▽

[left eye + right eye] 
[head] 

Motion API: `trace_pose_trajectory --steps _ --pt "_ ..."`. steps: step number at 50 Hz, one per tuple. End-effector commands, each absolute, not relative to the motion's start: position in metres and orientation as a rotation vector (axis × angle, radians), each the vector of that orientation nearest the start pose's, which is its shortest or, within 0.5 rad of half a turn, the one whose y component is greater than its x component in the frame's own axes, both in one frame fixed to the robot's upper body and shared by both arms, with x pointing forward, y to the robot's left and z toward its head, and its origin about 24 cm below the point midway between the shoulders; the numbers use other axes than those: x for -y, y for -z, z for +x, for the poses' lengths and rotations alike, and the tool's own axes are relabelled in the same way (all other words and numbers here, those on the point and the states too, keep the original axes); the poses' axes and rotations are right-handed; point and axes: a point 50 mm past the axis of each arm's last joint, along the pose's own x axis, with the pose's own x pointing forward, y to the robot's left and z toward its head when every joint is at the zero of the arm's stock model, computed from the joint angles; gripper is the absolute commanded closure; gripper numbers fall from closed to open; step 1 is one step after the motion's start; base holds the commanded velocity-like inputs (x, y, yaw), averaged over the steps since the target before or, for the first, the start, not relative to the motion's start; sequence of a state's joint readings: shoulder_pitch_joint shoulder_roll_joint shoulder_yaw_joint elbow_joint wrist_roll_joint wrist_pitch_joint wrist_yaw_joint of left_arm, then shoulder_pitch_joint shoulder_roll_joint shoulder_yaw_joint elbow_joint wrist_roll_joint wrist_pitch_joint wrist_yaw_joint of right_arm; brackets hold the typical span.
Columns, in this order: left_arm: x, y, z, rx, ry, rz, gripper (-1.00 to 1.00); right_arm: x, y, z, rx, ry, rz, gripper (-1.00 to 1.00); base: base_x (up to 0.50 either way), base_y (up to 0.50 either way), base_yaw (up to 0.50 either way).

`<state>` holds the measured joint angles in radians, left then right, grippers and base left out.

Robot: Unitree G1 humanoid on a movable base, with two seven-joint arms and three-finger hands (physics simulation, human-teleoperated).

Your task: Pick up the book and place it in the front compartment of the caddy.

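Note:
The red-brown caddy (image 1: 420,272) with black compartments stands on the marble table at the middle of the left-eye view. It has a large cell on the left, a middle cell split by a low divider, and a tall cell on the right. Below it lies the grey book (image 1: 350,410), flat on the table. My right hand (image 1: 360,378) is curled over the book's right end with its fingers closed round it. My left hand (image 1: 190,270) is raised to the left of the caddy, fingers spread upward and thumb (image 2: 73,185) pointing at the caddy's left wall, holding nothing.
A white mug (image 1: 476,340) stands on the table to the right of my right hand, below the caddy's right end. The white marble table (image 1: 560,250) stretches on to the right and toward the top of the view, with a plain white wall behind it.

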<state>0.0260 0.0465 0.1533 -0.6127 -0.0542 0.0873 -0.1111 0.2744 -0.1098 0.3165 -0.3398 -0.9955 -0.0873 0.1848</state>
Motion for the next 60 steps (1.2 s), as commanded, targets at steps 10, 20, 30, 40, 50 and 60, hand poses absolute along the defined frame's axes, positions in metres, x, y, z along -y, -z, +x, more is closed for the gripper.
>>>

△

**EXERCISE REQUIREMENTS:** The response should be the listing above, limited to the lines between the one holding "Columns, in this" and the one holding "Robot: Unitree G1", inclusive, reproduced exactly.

**PROBLEM SOLUTION:**
Columns, in this order: left_arm: x, y, z, rx, ry, rz, gripper (-1.00 to 1.00); right_arm: x, y, z, rx, ry, rz, gripper (-1.00 to 1.00); base: base_x (up to 0.50 either way), base_y (up to 0.50 either way), base_yaw (up to 0.50 either way).

`<state>` holds the measured joint angles in radians, left then right, grippers and base left out.

Robot: Unitree G1 humanoid on a movable base, with two seven-joint arms and three-finger hands (physics simulation, human-teleoperated).

This answer is complete as it stands.